Look over the entries that follow. Report how many lines contain "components", with nothing else.

-------- Input data --------

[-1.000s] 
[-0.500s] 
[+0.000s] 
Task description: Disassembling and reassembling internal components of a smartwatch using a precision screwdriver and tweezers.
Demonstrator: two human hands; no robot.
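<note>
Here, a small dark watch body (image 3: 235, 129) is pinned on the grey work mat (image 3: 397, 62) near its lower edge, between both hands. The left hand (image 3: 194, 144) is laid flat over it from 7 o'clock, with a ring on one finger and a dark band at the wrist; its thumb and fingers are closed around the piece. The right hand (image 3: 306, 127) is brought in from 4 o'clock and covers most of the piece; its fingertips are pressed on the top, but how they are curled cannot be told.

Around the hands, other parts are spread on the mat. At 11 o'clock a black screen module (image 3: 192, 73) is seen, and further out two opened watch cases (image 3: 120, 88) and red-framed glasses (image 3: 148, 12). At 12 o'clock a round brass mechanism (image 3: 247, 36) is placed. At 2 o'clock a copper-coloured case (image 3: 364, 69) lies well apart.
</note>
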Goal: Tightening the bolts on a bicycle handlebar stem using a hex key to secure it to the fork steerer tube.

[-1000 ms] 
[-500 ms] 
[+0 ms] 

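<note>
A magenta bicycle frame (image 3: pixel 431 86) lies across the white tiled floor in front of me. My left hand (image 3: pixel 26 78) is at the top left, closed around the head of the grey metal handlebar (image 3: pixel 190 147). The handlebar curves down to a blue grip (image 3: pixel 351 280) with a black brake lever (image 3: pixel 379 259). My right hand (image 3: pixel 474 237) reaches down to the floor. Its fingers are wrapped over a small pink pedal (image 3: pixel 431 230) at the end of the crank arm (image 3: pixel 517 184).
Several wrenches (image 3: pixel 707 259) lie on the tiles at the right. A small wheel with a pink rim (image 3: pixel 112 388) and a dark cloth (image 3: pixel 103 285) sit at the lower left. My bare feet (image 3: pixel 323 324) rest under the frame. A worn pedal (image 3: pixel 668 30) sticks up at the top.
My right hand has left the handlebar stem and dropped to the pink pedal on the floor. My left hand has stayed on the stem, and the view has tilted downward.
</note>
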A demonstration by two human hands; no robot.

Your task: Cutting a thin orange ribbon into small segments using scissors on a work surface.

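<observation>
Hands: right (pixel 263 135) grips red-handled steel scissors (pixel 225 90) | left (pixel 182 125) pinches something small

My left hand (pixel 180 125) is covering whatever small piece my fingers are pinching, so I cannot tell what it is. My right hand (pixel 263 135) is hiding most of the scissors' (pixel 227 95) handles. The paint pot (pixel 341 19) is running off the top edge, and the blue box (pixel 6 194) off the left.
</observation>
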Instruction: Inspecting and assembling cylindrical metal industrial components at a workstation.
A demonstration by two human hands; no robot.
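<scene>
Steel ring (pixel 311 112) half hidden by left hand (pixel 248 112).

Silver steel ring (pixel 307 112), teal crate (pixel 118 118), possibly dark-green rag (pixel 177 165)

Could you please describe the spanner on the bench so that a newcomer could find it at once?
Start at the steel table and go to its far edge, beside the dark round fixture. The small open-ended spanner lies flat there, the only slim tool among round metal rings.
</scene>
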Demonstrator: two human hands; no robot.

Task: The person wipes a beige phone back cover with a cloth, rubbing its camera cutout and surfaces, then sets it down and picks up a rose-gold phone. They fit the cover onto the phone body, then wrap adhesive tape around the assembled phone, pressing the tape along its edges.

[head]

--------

Task result — 2